È appena il caso di aggiungere, infine, che ogni riflessione, declinata in termini di attualità, sulla prevedibilità maggiore o minore di una pioggia a carattere alluvionale, certamente impone, oggi, in considerazione dei noti dissesti idrogeologici che caratterizzano il nostro Paese, criteri di accertamento improntati ad un maggior rigore, poiché è chiaro che non si possono più considerare come eventi imprevedibili alcuni fenomeni atmosferici che stanno diventando sempre più frequenti e, ormai, tutt'altro che imprevedibili".
Nel caso di specie, il Comune non aveva provato di aver svolto una corretta manutenzione dello scolo nel periodo precedente il temporale, sulla cui base si è dedotta l'esistenza di foglie, fango e detriti tali da impedire il regolare scorrimento dell'acqua e la formazione di rigurgiti.
Azione di danni del conduttore
Il giudice di merito aveva rigettato le domande perché l'attore era semplice conduttore dell'immobile.
La Suprema Corte, facendo leva sul disposto dell'art. 1585 c.c., ha evidenziato la corretta legittimazione del conduttore ad agire in via autonoma per i danni subiti, richiamando l'orientamento unanime della giurisprudenza.

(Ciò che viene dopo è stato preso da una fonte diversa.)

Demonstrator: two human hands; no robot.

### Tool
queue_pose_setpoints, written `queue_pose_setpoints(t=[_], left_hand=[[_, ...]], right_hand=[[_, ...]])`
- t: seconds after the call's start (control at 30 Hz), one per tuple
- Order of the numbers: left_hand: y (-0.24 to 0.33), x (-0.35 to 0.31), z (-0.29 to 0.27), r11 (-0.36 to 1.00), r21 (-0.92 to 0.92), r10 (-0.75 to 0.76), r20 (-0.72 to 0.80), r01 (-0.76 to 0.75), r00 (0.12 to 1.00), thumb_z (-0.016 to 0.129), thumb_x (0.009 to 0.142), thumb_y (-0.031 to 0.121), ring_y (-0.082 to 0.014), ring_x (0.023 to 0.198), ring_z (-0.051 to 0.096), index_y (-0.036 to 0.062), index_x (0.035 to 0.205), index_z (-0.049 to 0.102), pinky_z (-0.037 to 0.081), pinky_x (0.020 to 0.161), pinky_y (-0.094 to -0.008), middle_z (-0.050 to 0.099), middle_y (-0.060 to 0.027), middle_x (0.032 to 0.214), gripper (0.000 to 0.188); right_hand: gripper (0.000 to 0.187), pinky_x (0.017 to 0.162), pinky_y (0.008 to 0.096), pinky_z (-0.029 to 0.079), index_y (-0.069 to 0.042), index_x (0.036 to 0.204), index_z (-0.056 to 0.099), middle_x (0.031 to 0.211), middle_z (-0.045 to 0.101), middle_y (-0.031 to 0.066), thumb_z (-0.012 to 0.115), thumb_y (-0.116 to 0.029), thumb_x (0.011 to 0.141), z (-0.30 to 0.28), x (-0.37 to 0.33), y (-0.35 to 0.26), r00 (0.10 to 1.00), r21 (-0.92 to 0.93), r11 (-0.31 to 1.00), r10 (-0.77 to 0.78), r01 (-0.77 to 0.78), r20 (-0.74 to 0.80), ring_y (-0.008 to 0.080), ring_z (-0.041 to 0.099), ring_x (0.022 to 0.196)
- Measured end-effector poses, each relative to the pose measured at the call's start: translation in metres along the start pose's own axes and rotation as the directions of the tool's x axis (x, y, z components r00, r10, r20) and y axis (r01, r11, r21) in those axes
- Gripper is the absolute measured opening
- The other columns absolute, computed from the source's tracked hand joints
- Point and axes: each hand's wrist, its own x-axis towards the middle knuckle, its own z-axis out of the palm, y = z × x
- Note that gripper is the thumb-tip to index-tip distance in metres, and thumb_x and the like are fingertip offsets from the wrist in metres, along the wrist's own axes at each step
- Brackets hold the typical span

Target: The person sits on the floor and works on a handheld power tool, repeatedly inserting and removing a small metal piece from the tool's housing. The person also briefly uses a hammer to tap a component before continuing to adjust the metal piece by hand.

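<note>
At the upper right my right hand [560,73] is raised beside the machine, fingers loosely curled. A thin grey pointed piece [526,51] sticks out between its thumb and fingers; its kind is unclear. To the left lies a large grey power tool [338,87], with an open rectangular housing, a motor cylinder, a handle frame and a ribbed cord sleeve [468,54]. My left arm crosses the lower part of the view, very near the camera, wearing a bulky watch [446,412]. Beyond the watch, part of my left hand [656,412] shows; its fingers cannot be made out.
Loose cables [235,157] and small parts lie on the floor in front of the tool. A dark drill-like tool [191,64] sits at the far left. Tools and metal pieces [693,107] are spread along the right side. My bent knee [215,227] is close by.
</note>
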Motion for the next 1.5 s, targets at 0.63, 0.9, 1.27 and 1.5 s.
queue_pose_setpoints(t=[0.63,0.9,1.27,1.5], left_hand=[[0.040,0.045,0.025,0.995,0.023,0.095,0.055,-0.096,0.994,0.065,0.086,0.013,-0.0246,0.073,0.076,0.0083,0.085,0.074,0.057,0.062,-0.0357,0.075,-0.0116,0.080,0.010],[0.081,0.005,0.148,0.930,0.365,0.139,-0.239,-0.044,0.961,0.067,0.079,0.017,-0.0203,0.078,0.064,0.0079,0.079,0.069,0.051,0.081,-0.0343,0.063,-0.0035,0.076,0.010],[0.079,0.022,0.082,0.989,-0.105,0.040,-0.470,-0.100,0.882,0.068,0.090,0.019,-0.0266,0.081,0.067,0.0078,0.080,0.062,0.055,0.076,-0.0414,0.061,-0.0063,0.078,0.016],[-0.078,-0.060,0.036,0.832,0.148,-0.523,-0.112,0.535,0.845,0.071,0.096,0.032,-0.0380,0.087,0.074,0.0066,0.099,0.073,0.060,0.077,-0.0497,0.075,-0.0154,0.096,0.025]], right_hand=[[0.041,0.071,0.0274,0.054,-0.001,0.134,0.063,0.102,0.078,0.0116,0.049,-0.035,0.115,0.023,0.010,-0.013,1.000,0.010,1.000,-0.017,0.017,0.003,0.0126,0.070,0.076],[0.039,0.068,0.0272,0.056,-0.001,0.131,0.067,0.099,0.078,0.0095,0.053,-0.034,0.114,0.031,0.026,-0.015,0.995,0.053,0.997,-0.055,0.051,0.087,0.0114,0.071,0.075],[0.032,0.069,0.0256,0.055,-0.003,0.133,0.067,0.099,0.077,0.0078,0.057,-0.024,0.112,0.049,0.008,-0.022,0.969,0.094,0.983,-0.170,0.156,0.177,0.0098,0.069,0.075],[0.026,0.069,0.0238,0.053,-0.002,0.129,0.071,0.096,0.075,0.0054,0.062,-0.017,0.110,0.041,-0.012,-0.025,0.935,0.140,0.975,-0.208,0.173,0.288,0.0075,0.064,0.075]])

La conclusione è quindi che il conduttore dell'immobile ha diritto al risarcimento danno anche per il lucro cessante, per il mancato guadagno nel periodo di chiusura attività e il danno emergente, quale il versamento "a vuoto" dei canoni di locazione per il medesimo periodo, oltre che per il costo della rimessione in pristino.